Notifíquese esta Sentencia a las partes haciéndoles saber que contra la misma cabe interponer recurso de casación ante la Sala de lo Contencioso-administrativo del Tribunal Supremo si el recurso pretende fundarse en infracción de normas de Derecho estatal o de la Unión Europea que sean relevantes y determinantes del fallo impugnado o ante una Sección de la Sala de lo Contencioso- administrativo del Tribunal Superior de Justicia de Madrid con la composición que determina el artículo 86.3 de la Ley jurisdiccional si el recurso se fundare en infracción de normas emanadas de la Comunidad Autónoma, recurso que habrá de prepararse ante esta misma Sala en el plazo de treinta días, contados desde el siguiente al de la notificación de la presente Sentencia mediante escrito que reúna los requisitos expresados en el artículo 89.2 del mismo Cuerpo legal y previa constitución del depósito previsto en la Disposición Adicional Decimoquinta de la ley Orgánica del Poder Judicial, que habrá de realizarse mediante el ingreso de su importe en la Cuenta de Depósitos y Consignaciones de esta Sección, cuenta-expediente n° 2612-0000-85-0808-22 (Banco de Santander, Sucursal c/ Barquillo n° 49), especificando en el campo concepto del documento Resguardo de ingreso que se trata de un "Recurso" 24 Contencioso-Casación (50 euros).

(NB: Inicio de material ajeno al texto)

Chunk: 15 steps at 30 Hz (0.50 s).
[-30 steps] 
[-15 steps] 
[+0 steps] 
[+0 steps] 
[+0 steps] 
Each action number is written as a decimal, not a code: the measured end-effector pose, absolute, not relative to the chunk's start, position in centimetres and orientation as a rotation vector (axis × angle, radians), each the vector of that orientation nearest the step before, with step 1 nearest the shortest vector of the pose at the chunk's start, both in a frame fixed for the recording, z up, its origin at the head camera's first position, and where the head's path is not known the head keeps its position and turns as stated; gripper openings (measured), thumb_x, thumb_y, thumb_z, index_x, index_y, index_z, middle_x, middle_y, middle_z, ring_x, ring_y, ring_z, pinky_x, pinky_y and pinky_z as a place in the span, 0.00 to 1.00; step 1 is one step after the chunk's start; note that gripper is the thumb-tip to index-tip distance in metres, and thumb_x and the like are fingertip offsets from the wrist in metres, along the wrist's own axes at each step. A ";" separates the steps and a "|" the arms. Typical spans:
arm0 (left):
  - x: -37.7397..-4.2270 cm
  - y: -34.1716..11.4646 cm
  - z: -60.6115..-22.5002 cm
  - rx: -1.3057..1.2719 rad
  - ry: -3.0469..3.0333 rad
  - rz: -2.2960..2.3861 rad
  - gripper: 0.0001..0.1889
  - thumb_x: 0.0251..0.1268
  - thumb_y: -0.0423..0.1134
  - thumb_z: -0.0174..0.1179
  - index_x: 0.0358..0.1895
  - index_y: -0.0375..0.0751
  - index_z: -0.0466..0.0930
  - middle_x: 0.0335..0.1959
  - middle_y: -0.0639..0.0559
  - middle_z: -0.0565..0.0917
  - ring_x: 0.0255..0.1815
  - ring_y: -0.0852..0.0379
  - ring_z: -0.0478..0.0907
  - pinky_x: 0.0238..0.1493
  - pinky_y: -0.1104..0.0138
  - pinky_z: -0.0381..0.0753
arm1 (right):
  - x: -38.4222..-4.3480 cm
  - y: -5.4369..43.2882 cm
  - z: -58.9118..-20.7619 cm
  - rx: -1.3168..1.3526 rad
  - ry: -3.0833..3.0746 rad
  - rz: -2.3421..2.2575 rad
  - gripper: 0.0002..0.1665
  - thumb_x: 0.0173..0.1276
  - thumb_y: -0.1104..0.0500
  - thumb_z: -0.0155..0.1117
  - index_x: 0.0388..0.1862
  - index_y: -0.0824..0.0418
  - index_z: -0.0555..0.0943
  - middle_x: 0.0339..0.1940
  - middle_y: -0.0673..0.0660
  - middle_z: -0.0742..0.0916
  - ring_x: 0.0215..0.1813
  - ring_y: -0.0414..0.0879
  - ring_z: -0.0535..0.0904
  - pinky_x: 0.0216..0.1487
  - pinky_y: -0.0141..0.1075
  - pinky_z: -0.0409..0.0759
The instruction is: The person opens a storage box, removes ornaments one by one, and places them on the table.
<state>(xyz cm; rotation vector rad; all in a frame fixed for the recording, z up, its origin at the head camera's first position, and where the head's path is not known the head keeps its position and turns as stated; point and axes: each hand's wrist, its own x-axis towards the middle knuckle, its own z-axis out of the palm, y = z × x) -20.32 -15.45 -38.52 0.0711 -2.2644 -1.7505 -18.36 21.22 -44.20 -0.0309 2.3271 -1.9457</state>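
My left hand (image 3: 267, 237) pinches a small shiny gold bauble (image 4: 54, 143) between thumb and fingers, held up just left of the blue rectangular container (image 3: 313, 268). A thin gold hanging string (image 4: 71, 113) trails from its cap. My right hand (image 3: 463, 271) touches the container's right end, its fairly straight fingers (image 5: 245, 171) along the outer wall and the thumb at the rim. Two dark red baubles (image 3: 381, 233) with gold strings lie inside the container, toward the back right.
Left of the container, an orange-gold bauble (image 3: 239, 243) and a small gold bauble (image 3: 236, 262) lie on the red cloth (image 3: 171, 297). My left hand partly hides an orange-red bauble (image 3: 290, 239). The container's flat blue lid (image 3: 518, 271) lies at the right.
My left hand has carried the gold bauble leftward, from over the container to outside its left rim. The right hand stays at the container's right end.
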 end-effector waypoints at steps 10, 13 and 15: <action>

Si el ingreso se hace mediante transferencia bancaria, se realizará a la cuenta general n° 0049-3569-92-0005001274 (IBAN ES55-0049-3569 9200 0500 1274) y se consignará el número de cuenta-expediente en el campo "Observaciones" o "Concepto de la transferencia" y a continuación, separados por espacios, los demás datos de interés.

Así por esta nuestra sentencia, de la que se llevará testimonio literal a los autos de que dimana, con inclusión del original en el Libro de Sentencias, lo pronunciamos, mandamos y firmamos.

La difusión del texto de esta resolución a partes no interesadas en el proceso en el que ha sido dictada sólo podrá llevarse a cabo previa disociación de los datos de carácter personal que los mismos contuvieran y con pleno respeto al derecho a la intimidad, a los derechos de las personas que requieran un especial deber de tutela o a la garantía del anonimato de las víctimas o perjudicados, cuando proceda.

Los datos personales incluidos en esta resolución no podrán ser cedidos, ni comunicados con fines contrarios a las leyes.